Yes, except I think for your example the GC.@preserve is unnecessary - you should be able to just do
struct DenseMatrix # immutable!
rowCount::Cint
columnCount::Cint
data::Ptr{Cdouble}
end
Base.cconvert(::Type{DenseMatrix}, m::Matrix{Float64}) = m
function Base.unsafe_convert(::Type{DenseMatrix}, m::Matrix{Float64})

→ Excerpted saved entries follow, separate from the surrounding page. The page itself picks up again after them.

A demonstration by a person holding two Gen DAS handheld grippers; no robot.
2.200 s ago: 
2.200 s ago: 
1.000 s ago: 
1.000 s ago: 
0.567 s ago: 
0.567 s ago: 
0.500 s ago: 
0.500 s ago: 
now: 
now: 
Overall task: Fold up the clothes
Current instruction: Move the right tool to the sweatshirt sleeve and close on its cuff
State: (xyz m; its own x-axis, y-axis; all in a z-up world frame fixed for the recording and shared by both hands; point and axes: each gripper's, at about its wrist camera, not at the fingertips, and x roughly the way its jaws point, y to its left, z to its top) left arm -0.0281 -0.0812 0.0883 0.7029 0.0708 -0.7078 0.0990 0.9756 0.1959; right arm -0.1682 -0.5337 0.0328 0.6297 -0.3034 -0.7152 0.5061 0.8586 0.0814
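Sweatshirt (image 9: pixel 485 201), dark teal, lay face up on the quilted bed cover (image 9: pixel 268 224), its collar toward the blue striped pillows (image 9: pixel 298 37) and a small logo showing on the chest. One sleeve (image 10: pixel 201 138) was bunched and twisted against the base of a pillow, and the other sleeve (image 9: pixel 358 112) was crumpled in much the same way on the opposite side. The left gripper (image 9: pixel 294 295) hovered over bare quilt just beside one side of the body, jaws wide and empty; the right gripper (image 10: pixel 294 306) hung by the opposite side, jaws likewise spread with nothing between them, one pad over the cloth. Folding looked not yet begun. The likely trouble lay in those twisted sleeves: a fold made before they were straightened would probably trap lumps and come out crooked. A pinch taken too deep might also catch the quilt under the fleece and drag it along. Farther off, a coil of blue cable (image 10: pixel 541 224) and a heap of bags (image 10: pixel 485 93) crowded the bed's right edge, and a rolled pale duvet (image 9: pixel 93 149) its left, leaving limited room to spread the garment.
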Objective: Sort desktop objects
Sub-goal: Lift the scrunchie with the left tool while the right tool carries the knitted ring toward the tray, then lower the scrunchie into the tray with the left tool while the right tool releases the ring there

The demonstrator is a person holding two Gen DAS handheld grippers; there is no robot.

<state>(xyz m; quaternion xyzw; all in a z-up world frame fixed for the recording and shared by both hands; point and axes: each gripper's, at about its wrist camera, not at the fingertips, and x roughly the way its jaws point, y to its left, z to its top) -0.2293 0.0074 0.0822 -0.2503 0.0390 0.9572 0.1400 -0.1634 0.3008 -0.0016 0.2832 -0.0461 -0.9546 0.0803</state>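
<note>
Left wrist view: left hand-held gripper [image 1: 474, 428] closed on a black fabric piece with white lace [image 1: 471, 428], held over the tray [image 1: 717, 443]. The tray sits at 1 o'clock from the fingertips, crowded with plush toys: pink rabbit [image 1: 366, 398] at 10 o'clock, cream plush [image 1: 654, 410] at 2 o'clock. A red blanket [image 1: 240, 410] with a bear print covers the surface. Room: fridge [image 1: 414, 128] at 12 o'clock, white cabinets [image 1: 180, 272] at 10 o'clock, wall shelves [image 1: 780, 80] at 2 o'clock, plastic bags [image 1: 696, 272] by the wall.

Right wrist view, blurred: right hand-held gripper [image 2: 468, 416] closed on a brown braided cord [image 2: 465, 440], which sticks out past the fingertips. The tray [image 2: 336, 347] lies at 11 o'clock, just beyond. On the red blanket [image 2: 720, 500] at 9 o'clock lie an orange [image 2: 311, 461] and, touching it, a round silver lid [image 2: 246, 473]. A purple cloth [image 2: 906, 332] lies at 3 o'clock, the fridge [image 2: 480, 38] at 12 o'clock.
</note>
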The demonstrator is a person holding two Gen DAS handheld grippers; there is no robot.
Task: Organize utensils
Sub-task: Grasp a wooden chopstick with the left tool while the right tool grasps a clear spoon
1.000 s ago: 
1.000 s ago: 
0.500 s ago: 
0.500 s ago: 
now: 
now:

return DenseMatrix(size(m, 1), size(m, 2), pointer(m))
end
function CWrapper(arg1::Matrix{Float64})
@ccall lib.fname(arg1::DenseMatrix)::<rettype>
end
since the DenseMatrix will be passed by-value (i.e. as a copy) anyway (it’s isbits after all) and itself doesn’t need to be GC preserved, as I understand it. Just returning m from cconvert already @preserves the matrix itself:
julia> isbitstype(DenseMatrix)
true
shell> cat mwe.c
#include <math.h>
typedef struct {
int rowCount;
int columnCount;
double* data;
} DenseMatrix;
double foo(DenseMatrix foo) {
if (foo.columnCount <= 0)
return NAN;
if (foo.rowCount <= 0)
return INFINITY;
int idxa = foo.columnCount - 1;
int idxb = foo.rowCount - 1;
return foo.data[idxb*(foo.columnCount) + idxa];
}
julia> data = rand(Float64, 15, 37)
15×37 Matrix{Float64}:
0.599364 0.22981 0.96945 … 0.344901 0.416426 0.192333
0.0278234 0.0835467 0.460888 0.665467 0.825422 0.430733
0.365078 0.155395 0.0188155 0.968414 0.797662 0.628757
0.457193 0.256214 0.374096 0.0370763 0.261907 0.141956
0.181229 0.0202176 0.0417381 0.595971 0.425398 0.873739
0.166689 0.799661 0.30146 … 0.379971 0.0946295 0.709757
0.602595 0.0282483 0.327141 0.211264 0.93809 0.991113
0.446278 0.25726 0.617319 0.422344 0.473222 0.343918
0.331866 0.346359 0.464125 0.649524 0.568934 0.910309
0.00314365 0.0951955 0.523954 0.366409 0.239934 0.273698
0.625282 0.484357 0.646132 … 0.0714788 0.949366 0.181078
0.446451 0.203708 0.637352 0.57657 0.238058 0.800698
0.528139 0.915547 0.15079 0.561895 0.812107 0.940406
0.398491 0.664749 0.708104 0.979059 0.0340735 0.347522
0.965296 0.236917 0.781048 0.507677 0.866314 0.377035
julia> CWrapper(data)
0.3770354806819668
julia> CWrapper(data) === last(data)
true
julia> function foo(s1, s2)
data = rand(Float64, s1, s2)
CWrapper(data) == last(data)
end
foo (generic function with 1 method)
julia> @allocated foo(10, 15)
1296
julia> 10*15*8 # size of the matrix allocated in foo, plus some overhead for the `Vector` struct etc
1200
One thing you will have to be careful about is row- vs column-majorness, since Julia is column major and C-libraries usually do row-major.